## [RECORDS FOR THIS EXERCISE]
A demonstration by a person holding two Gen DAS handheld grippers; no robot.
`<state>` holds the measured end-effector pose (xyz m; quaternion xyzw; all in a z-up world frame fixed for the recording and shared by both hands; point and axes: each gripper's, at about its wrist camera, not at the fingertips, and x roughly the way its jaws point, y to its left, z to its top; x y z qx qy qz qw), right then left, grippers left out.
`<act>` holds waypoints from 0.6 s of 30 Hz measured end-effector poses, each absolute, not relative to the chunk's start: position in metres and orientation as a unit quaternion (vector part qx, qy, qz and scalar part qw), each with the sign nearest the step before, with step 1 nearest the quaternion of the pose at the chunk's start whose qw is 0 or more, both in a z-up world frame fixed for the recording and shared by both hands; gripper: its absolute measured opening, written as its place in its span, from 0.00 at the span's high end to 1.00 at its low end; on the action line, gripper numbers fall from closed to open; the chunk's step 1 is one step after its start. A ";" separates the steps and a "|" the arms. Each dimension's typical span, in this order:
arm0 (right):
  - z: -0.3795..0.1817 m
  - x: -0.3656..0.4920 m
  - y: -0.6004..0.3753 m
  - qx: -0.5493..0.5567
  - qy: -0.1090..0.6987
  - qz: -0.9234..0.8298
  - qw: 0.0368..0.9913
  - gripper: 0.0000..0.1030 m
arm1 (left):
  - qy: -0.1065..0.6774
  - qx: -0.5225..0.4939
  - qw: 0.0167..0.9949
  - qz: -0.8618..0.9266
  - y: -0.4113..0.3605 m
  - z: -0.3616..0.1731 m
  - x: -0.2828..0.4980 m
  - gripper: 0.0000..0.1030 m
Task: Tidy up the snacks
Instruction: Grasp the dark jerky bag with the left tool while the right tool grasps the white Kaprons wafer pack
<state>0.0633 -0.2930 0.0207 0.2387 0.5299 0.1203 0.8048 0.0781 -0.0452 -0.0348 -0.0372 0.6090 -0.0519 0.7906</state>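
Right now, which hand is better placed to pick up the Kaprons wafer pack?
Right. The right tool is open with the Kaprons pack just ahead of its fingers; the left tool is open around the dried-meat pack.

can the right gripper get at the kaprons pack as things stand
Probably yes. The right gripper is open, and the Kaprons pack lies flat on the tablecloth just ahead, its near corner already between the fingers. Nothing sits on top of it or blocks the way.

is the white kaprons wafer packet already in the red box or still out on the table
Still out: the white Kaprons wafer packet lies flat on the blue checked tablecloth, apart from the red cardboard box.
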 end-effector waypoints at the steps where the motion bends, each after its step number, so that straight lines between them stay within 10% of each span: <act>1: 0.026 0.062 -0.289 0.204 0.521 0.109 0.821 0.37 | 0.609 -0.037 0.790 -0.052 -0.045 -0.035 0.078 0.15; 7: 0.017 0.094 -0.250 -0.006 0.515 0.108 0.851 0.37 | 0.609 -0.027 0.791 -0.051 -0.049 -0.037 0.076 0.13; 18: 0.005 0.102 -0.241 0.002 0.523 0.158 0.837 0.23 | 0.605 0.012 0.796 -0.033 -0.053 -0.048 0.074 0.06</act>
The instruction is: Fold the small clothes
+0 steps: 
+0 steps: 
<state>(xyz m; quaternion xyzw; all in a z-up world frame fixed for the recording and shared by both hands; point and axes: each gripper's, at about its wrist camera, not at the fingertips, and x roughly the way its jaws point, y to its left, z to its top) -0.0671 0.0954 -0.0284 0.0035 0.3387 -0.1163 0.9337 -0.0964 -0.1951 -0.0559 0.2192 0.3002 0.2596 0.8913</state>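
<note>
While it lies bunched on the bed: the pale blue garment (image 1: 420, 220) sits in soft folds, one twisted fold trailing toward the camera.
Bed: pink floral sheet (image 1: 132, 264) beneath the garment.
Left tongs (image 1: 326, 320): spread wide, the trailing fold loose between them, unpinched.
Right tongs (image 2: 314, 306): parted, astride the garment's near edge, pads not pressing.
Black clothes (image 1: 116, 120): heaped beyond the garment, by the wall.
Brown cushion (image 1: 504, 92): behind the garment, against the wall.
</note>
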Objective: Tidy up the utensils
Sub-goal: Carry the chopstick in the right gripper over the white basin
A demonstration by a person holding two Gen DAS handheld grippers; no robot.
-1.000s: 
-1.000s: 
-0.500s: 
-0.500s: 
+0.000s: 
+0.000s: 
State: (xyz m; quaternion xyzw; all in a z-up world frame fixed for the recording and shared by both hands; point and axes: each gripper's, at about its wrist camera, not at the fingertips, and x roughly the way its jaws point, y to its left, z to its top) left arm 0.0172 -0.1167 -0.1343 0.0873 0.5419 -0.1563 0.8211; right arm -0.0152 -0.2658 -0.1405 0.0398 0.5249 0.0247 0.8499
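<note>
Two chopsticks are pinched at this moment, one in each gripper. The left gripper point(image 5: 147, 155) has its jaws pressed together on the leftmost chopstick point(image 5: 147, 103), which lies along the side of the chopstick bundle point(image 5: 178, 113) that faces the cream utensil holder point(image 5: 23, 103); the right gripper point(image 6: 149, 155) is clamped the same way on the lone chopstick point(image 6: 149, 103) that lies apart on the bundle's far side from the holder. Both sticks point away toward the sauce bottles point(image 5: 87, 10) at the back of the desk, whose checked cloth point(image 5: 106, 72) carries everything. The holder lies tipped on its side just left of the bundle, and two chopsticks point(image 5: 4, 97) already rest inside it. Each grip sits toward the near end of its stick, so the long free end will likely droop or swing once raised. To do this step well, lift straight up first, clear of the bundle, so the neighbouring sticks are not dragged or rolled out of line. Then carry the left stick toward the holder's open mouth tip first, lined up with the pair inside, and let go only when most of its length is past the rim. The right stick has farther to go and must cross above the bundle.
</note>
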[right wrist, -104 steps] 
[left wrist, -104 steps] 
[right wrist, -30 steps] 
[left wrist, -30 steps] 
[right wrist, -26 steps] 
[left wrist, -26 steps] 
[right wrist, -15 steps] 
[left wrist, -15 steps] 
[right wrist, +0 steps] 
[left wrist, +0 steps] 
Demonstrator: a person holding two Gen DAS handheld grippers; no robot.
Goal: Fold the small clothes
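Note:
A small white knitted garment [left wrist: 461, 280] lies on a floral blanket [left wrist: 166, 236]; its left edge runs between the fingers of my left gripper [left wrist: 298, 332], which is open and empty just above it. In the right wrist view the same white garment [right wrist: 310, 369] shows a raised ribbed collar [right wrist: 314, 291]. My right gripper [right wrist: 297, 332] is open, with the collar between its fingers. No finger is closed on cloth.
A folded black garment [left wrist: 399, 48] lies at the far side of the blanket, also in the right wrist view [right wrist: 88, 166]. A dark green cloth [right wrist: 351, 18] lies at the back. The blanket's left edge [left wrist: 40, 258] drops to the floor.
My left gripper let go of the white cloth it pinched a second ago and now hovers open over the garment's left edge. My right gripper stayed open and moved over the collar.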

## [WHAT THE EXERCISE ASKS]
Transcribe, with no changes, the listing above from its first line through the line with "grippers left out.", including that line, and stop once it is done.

## [SOLUTION TO THE EXERCISE]
A demonstration by a person holding two Gen DAS handheld grippers; no robot.
`<state>` holds the measured end-effector pose (xyz m; quaternion xyzw; all in a z-up world frame fixed for the recording and shared by both hands; point and axes: each gripper's, at about its wrist camera, not at the fingertips, and x roughly the way its jaws point, y to its left, z to its top; x y z qx qy qz qw), right then left, grippers left out.

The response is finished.